◆ EXERCISE INPUT
◆ ◆ ◆
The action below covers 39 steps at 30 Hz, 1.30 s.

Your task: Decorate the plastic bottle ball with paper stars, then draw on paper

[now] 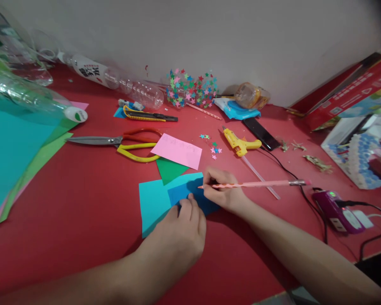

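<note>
A pink pencil (257, 184) with a metal-banded eraser end is pinched in my right hand (224, 188), its tip at the upper edge of a dark blue paper (184, 190). With bent fingers close together, my left hand (186, 224) holds that blue paper down from the near side. Beneath it lies a larger turquoise paper (150, 203). Just beyond are a green paper (169, 169) and a pink paper slip (178, 150) with faint pencil marks. The slip partly covers the handles of the scissors (111, 142). My hands hide part of the blue paper.
A yellow glue gun (241, 143), small paper stars (214, 148), a black phone (260, 133) and a purple power socket (338, 212) with cables lie right. A utility knife (150, 116), star-covered bottle (192, 89) and plastic bottle (111, 78) lie behind. Coloured sheets (15, 144) spread left.
</note>
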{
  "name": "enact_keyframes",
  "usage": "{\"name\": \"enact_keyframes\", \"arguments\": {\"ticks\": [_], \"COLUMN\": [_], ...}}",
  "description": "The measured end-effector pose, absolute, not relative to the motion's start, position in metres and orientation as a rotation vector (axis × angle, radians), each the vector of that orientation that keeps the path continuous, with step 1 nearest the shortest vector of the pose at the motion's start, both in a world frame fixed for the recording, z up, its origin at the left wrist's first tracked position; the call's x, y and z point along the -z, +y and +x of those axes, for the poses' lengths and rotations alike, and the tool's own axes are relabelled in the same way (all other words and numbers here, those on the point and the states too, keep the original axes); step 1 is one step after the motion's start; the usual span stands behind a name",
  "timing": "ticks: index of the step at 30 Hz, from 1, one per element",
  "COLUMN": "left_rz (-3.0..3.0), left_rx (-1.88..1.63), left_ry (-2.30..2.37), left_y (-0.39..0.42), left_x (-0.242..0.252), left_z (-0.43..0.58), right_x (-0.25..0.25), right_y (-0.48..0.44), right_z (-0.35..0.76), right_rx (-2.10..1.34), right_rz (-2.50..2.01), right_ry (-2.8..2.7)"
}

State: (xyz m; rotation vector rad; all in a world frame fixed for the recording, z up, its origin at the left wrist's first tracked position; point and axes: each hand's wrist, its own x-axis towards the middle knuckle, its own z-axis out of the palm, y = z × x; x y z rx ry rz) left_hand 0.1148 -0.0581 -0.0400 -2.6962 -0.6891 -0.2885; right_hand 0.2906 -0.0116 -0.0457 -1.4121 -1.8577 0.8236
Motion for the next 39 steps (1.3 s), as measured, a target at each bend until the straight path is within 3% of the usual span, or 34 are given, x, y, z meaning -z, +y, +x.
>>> {"name": "enact_keyframes", "arguments": {"ticks": [21, 39], "left_rz": [-2.693, -2.698], "left_rx": [0.286, 0.242], "left_ry": [-0.724, -0.692], "left_y": [-0.0595, -0.0579], "left_x": [0.04, 0.0378], "left_z": [0.1154, 0.1152], "right_x": [0.0482, 0.0495], "right_y": [-0.0149, -0.0152], "right_z": [0.2907, 0.2874], "right_rx": [-0.869, -0.659], "right_rz": [-1.326, -1.504], "right_ry": [-1.919, -1.821]}}
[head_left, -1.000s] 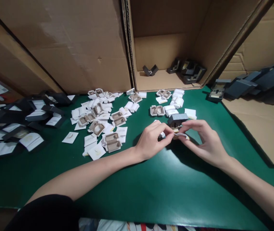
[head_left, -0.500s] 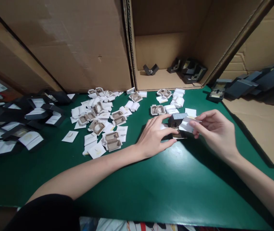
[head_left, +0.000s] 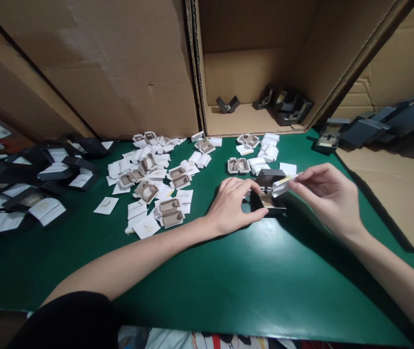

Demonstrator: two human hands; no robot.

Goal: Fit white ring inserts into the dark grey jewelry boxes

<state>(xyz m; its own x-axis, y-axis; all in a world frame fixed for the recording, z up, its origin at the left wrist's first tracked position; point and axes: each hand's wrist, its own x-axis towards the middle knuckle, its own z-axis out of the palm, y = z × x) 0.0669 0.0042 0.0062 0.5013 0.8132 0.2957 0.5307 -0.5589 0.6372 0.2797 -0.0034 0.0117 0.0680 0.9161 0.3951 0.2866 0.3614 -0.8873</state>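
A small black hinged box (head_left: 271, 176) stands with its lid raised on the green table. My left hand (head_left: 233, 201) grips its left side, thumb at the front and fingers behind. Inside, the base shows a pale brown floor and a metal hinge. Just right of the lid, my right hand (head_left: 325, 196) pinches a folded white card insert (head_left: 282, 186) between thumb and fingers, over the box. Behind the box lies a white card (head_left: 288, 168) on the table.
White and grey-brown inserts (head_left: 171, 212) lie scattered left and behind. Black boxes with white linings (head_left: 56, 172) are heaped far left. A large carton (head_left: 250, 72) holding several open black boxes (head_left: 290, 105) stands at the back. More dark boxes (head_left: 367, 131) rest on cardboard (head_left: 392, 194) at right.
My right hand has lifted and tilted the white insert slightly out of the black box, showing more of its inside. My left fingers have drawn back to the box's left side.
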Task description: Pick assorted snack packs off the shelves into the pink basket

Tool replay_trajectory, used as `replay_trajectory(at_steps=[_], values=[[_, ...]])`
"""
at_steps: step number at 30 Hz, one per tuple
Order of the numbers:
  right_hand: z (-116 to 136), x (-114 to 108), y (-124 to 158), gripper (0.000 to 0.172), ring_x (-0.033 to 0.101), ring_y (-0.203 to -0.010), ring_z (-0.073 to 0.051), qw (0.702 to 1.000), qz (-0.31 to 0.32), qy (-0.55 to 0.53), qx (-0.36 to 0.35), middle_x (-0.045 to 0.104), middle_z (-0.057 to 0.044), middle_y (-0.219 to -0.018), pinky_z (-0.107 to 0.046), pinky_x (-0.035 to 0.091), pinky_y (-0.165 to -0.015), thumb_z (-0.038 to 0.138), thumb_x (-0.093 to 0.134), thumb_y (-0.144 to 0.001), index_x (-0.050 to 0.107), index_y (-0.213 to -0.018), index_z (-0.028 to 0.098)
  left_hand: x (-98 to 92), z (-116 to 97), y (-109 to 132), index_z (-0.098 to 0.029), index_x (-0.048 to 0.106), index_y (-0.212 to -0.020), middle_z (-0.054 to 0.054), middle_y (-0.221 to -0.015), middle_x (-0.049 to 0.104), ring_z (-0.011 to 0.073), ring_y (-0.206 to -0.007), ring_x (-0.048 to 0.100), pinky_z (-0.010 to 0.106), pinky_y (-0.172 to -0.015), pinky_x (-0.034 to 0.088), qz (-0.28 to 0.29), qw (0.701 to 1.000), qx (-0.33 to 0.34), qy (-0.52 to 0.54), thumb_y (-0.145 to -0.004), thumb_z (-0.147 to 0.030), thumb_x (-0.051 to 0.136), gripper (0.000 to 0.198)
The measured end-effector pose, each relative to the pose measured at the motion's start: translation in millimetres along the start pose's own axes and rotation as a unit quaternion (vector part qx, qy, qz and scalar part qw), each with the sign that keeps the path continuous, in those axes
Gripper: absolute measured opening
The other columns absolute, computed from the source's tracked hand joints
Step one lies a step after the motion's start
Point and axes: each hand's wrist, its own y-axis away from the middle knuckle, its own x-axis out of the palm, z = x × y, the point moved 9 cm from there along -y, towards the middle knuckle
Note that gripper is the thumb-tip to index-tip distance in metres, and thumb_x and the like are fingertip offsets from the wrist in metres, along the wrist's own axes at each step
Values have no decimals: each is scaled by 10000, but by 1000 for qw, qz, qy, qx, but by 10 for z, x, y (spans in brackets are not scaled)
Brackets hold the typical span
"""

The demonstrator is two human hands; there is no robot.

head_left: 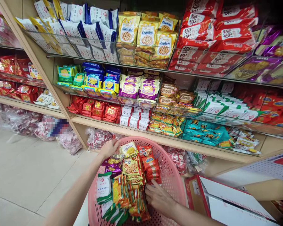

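A pink perforated plastic basket [176, 180] full of wrapped snack packets stands before me. My left hand [109, 148] is closed on its far left rim, close to some purple biscuit packets [113, 161]. Inside the basket on the right, my right hand [159, 199] has its fingers apart and slightly bent, the tips touching the packets. Red packets [151, 164] lie just beyond it, and a row of orange-green packets [138, 199] is at its left. Yellow packets [130, 164] are stacked in the middle, with white-and-green packets [104, 186] at the left side.
A shelf unit [91, 121] with clear-fronted bins of snack packets rises beyond the basket. Plastic bags of packets [100, 139] sit beneath it on the floor. At the right are an open carton [228, 201] and part of another person's arm [269, 189]. Tiled floor [37, 169] lies left.
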Motion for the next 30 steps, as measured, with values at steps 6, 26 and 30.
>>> replay_trajectory(at_steps=[6,26,30], values=[[43,-30,-11,133,449,-1061,-216,1000,-8,22,-2,602,-68,-952,-397,268,-991,221,543,-792,626,-863,144,3,25,1,-206,613,-905,91,-843,680,224,-846,631,291,-732,424,-7,1000,5,-3,-853,-545,263,490],[-2164,-1868,-1949,424,350,-1176,-228,959,-182,4,215,430,-120,-1324,-374,295,-948,92,302,-844,406,-1254,110,32,72,-31,-219,567,-781,65,-744,673,203,-750,634,255,-633,389,-17,1000,12,-6,-864,-541,226,477],[-2279,-1754,-2298,504,279,-1250,-238,956,-180,31,228,338,-117,-1405,-413,208,-1014,55,273,-830,309,-1330,108,43,84,-41,-221,567,-785,57,-734,668,197,-739,633,260,-634,385,-28,999,23,4,-869,-535,217,478]])
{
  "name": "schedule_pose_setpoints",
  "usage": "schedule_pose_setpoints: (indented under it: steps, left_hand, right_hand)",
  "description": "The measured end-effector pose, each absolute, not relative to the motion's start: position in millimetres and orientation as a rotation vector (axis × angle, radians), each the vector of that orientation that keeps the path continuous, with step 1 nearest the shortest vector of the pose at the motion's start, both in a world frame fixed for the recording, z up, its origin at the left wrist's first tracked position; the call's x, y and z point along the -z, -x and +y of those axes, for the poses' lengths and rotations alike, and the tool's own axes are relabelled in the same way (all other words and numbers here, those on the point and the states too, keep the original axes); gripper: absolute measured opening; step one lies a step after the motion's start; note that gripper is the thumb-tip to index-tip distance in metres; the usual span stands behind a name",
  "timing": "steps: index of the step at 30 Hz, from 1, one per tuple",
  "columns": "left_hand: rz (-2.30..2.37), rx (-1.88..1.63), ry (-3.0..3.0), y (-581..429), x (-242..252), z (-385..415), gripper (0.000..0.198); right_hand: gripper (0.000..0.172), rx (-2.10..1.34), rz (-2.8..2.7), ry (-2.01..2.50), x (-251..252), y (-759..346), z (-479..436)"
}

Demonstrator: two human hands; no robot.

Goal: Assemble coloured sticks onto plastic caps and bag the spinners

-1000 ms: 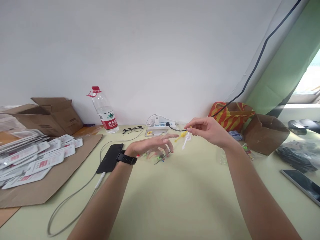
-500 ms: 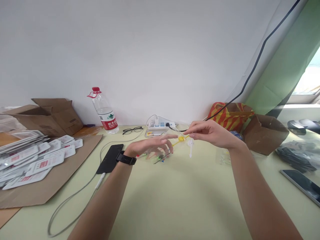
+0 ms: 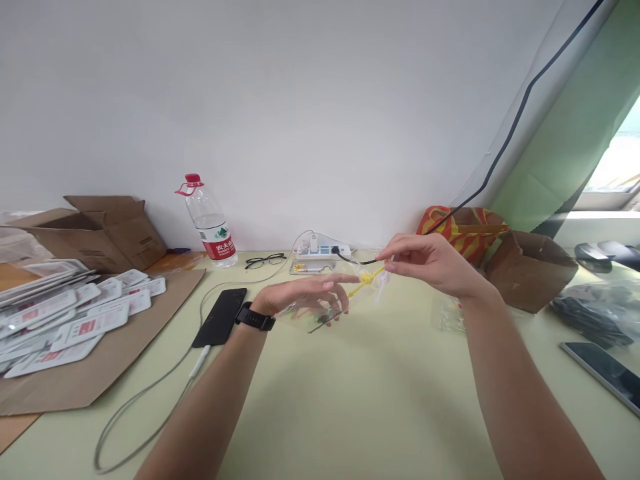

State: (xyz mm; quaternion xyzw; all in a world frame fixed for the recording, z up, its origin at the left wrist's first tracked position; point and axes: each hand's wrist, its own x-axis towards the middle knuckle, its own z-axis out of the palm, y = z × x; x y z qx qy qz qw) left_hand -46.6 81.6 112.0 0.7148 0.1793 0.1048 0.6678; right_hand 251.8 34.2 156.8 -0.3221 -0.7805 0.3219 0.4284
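My left hand [image 3: 310,293], with a black watch on the wrist, holds a clear plastic bag [image 3: 299,315] with small coloured parts showing through. A thin dark stick [image 3: 325,322] lies along its lower fingers; whether it is inside the bag I cannot tell. My right hand [image 3: 431,263] pinches the upper end of a thin yellow plastic piece [image 3: 367,279] between thumb and fingertips. That piece has a rounded middle and slants down to the left hand's fingers. A whitish translucent piece [image 3: 381,288] hangs beside it, blurred. Both hands are above the table.
A black phone [image 3: 220,317] on a cable lies left of my left wrist. Glasses [image 3: 265,261], a power strip [image 3: 323,250] and a water bottle [image 3: 215,233] stand along the wall. Small bagged parts [image 3: 451,315] lie beyond my right wrist, near an open carton [image 3: 531,270].
My right hand has moved slightly right and up, with the yellow piece following. The whitish piece has swung. My left hand has barely moved.
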Motion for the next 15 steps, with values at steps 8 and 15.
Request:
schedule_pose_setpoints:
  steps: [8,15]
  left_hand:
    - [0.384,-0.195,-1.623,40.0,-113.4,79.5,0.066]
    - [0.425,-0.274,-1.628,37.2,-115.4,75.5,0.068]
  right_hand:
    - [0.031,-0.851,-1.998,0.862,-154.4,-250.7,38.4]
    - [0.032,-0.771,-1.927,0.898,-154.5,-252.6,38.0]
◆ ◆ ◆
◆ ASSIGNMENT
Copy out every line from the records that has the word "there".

◆ REPLY
Point and axes: each hand's wrist, its own y-axis away from the middle knuckle, its own x-axis out of the palm, z = x × y, the point moved 9 cm from there along -y, towards the middle knuckle
The demonstrator is two human hands; there is no robot.

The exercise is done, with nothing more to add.